Here I’ll outline one approach which could be taken to achieve this change. The general process is to create a new table, copy the data over, and then switch the tables. This process also includes a check for data movement and potential rollback steps which can be used if any of the process were to fail.

For reference our initial table can be created with the script below which will create the schema and place 1,000,000 records into it:

CREATE TABLE dbo.MyTable (
	ID INT IDENTITY(1, 1),
	Number INT,
	SmolNumber TINYINT,
	WeekdayName VARCHAR(20),
	CONSTRAINT PK_MyTable PRIMARY KEY CLUSTERED (ID)
);

WITH TestData AS (
		SELECT Counter = 1,
			Number = RAND(CHECKSUM(NEWID())) * 100000,
			SmolNumber = RAND(CHECKSUM(NEWID())) * 255,
			WeekdayName = DATENAME(WEEKDAY, DATEADD(DAY, RAND(CHECKSUM(NEWID()))* 1000 , '2020-01-01'))
	UNION ALL
		SELECT [Counter] = [Counter] + 1,
			Number = RAND(CHECKSUM(NEWID())) * 100000,
			SmolNumber = RAND(CHECKSUM(NEWID())) * 255,
			WeekdayName = DATENAME(WEEKDAY, DATEADD(DAY, RAND(CHECKSUM(NEWID()))* 1000 , '2020-01-01'))
		FROM TestData
		WHERE [Counter] < 1000000
) 
INSERT INTO dbo.MyTable (Number, SmolNumber, WeekdayName)
SELECT Number, SmolNumber, WeekdayName
FROM TestData
OPTION (MAXRECURSION 0);

CREATE INDEX SmolNumber
ON dbo.MyTable (SmolNumber);

Preparation

We’ll start the process by creating a fresh table which will ultimately be our new table. We’ll add something to make this unique, for example ‘_v2’. This will only replicate the main table data, we don’t need to worry about indexes for now:

CREATE TABLE dbo.MyTable_v2 (
	ID INT IDENTITY(1, 1),
	Number INT,
	SmolNumber TINYINT,
	WeekdayName VARCHAR(20),
	CONSTRAINT PK_MyTable_v2 PRIMARY KEY CLUSTERED (ID)
);

Next up we’re going to create a variable to store the identity value for the current table. We’re taking this before copying any data and we’ll be able to use it later to make sure no new records have been added since we started the process:

DECLARE @CurrentIdentity BIGINT;
SELECT @CurrentIdentity = IDENT_CURRENT('dbo.MyTable');

Once that’s done our preparation is complete and we can get on to copying the data over.

Copying the data

To copy the data to the new table we’ll do it in a looped fashion to ease pressure on the transaction log. We’ll continue to loop and batch the data across until we get up to the identity value which we’ve just taken.

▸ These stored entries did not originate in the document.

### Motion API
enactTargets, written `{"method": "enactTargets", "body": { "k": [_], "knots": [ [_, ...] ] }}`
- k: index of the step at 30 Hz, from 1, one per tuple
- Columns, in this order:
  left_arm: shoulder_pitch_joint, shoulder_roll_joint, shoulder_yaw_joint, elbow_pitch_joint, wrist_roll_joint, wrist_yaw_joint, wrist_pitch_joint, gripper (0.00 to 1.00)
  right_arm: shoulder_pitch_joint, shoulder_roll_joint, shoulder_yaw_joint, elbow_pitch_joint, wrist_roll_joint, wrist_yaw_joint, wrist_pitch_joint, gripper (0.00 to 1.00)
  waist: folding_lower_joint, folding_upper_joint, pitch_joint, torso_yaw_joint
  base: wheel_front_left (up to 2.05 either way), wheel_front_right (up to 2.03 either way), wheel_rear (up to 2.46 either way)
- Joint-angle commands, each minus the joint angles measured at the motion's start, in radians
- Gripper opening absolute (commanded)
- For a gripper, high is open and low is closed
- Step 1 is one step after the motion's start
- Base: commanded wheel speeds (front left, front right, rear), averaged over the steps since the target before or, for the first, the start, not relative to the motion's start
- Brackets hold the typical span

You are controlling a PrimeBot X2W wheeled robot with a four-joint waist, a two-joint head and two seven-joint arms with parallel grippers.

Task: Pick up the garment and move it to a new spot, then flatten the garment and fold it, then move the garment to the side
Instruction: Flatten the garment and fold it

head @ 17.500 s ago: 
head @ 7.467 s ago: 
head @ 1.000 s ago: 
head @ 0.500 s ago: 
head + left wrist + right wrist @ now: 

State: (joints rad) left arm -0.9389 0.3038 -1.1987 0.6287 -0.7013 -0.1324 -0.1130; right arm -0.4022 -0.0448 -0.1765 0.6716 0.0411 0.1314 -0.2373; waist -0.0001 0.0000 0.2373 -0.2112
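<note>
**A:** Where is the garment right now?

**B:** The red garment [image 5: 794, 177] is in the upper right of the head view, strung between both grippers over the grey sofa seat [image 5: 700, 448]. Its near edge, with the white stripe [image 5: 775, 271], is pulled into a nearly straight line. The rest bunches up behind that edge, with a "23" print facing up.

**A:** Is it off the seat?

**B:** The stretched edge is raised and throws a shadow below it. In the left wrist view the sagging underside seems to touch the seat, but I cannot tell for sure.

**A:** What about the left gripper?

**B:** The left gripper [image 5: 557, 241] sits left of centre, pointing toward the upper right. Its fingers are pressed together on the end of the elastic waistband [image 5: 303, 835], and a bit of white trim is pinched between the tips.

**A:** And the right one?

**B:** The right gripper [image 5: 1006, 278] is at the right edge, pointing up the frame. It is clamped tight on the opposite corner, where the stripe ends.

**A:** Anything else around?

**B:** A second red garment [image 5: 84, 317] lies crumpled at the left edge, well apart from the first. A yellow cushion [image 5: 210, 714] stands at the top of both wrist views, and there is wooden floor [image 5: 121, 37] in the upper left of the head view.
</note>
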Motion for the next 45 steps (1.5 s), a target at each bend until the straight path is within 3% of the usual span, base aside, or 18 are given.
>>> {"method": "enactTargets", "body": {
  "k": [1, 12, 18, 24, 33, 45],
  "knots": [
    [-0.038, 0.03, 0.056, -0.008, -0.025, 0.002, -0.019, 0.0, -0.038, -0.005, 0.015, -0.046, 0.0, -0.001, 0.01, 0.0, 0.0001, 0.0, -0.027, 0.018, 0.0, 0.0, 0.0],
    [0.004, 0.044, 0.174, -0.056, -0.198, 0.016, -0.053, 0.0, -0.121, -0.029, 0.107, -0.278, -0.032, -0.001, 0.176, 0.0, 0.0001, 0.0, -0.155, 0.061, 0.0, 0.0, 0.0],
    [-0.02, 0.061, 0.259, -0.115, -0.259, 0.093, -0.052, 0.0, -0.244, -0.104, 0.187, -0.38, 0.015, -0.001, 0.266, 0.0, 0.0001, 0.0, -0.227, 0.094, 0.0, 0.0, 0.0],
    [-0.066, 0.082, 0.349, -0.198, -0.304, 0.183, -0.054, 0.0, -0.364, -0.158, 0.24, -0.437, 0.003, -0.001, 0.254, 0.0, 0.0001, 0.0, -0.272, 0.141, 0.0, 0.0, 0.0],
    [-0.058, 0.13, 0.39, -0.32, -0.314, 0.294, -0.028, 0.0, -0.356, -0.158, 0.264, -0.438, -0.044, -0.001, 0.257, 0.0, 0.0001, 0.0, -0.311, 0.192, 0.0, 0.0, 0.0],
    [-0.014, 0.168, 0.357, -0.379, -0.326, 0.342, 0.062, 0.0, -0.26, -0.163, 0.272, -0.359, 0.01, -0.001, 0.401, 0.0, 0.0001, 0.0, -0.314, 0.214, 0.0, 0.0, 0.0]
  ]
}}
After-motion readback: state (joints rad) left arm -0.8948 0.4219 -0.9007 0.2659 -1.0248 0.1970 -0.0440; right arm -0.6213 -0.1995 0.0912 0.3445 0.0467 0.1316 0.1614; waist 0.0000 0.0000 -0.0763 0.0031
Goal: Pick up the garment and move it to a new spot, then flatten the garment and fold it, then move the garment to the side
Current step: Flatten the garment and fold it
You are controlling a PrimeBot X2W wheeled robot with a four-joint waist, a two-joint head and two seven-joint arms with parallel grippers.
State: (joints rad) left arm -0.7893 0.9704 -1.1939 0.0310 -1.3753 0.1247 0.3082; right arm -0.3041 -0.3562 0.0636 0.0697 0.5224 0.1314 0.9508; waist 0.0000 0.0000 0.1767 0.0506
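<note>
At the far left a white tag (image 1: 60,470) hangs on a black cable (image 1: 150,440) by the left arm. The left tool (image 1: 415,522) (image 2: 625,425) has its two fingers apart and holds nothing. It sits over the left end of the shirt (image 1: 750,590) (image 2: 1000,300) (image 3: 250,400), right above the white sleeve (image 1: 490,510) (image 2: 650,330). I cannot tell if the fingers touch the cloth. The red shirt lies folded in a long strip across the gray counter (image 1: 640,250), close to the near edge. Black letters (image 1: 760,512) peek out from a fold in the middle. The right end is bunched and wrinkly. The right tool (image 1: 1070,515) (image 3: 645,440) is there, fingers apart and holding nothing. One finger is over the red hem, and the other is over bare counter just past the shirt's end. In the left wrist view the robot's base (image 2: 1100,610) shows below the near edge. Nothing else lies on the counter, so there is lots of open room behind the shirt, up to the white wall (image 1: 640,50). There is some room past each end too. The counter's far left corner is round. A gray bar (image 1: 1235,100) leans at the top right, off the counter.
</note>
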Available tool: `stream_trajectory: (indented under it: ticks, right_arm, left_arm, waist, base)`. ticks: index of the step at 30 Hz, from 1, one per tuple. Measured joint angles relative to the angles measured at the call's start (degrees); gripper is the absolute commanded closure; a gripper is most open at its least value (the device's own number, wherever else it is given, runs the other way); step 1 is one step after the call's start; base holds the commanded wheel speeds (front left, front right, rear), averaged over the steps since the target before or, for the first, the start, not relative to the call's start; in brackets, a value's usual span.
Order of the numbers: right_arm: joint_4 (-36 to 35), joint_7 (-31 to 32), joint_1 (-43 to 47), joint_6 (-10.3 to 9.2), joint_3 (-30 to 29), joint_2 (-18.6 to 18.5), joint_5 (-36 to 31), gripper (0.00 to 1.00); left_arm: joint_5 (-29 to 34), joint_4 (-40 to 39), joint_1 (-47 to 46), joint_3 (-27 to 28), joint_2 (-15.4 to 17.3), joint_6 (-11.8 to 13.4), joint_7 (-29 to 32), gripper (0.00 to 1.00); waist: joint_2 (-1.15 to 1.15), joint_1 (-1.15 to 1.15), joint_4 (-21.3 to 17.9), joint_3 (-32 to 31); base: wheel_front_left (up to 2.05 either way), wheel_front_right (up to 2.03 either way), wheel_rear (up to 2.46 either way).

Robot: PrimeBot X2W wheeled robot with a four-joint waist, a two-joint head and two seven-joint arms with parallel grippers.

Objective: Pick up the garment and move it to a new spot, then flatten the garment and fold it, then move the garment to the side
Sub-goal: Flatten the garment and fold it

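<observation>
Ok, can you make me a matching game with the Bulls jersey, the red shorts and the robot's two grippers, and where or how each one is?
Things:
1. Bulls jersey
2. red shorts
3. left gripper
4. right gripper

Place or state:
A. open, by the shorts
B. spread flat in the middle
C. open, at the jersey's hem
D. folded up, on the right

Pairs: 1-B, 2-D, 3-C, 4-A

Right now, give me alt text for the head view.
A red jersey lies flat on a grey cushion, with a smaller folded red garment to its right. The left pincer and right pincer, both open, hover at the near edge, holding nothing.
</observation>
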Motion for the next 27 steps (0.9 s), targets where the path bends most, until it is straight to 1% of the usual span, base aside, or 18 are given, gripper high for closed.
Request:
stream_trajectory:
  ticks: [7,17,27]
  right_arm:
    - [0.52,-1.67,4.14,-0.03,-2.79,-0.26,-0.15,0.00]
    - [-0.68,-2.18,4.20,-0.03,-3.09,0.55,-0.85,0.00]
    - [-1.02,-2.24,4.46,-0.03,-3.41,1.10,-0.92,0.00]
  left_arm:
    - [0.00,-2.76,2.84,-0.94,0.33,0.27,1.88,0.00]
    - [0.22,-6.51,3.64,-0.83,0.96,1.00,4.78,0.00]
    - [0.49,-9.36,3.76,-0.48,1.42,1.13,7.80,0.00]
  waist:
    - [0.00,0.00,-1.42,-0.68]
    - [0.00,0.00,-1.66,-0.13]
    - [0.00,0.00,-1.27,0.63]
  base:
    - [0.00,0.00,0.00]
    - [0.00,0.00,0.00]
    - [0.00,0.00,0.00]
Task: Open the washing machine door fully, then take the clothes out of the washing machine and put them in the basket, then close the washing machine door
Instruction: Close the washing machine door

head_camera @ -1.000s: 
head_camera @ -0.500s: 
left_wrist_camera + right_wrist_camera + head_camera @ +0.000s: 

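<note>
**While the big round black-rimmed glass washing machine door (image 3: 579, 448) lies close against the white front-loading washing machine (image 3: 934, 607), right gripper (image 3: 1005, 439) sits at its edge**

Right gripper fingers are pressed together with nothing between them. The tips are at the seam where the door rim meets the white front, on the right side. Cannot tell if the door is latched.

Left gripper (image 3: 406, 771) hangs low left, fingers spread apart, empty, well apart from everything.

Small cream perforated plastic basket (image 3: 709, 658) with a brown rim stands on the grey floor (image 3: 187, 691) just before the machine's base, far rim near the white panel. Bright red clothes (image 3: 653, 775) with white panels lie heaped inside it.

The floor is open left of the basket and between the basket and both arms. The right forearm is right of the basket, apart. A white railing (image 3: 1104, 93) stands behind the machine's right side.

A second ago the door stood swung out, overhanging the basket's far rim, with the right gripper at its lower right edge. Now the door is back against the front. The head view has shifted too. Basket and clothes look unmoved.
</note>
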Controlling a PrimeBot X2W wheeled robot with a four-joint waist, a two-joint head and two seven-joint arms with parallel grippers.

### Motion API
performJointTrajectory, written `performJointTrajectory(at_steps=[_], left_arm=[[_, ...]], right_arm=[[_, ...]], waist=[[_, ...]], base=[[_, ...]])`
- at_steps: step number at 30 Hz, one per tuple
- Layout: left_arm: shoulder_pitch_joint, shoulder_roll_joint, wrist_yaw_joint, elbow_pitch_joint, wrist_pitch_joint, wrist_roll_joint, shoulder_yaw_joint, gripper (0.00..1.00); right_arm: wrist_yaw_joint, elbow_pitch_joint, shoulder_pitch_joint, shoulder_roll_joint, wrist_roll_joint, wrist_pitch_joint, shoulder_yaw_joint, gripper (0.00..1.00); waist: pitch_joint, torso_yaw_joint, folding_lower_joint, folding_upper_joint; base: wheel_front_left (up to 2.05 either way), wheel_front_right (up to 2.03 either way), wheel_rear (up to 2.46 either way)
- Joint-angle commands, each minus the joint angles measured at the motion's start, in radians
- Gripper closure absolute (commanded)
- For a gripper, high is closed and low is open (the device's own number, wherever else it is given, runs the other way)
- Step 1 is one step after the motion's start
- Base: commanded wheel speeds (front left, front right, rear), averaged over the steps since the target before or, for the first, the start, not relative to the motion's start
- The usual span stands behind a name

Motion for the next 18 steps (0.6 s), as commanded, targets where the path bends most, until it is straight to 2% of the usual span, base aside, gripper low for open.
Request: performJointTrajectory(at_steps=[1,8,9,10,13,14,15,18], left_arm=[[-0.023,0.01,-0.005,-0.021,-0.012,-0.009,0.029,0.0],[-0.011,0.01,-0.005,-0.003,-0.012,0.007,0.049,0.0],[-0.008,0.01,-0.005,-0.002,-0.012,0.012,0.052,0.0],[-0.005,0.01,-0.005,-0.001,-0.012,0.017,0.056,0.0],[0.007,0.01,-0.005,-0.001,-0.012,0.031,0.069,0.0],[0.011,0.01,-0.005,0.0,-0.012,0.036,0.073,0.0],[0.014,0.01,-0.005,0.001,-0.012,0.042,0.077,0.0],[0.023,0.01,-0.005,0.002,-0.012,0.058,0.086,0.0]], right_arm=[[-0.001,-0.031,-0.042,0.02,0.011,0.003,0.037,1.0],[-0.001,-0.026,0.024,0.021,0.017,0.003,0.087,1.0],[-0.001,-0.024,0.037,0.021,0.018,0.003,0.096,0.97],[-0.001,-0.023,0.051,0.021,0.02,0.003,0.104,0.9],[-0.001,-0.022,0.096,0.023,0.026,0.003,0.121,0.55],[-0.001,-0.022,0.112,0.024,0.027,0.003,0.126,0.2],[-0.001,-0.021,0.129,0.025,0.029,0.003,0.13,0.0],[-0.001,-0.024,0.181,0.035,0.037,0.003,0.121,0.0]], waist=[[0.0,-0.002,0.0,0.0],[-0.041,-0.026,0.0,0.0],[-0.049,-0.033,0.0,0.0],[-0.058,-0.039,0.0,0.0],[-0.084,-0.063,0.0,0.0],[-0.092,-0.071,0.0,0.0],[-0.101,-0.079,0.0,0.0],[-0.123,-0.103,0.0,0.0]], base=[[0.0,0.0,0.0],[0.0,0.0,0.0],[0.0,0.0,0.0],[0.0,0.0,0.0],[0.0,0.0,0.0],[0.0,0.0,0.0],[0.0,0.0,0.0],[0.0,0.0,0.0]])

We’ll start by defining variables for our counter, the number of records we want to copy in each batch, and the amount of delay between batches in case we’re causing any blocking or pressure on system resources.

As our tables use IDENTITY columns we’ll also need to set IDENTITY_INSERT to be ON for the duration of the data copy. Once the data is inserted we can turn this OFF again. Each iteration we’ll take a chunk of records and insert them into the new table followed by updating our counter, waiting the specified period, and then repeating until we’ve passed the identity value we know was present previously.

DECLARE @Counter INT = -1,
    @RecordsPerBatch INT = 100000,
    @DelayBetweenBatches VARCHAR(10) = '00:00:01';

SET IDENTITY_INSERT dbo.MyTable_v2 ON

WHILE (@Counter < @CurrentIdentity)
BEGIN

    INSERT INTO dbo.MyTable_v2 (ID, Number, SmolNumber, WeekdayName)
    SELECT TOP (@RecordsPerBatch)
        ID, Number, SmolNumber, WeekdayName
    FROM dbo.MyTable
    WHERE ID > @Counter
    ORDER BY ID;

    SELECT @Counter = MAX(ID)
    FROM MyTable_v2;

    WAITFOR DELAY @DelayBetweenBatches;

END

SET IDENTITY_INSERT dbo.MyTable_v2 OFF

Some approaches to this may use a where clause similar to the one below:

WHERE ID >= @Counter AND ID < (@Counter + @RecordsPerBatch)

The above approach would be fine if we’re confident that the IDs are sequential and records haven’t been removed, however when this isn’t the case then our approach of using ID > @Counter with a TOP on the query would be more efficient.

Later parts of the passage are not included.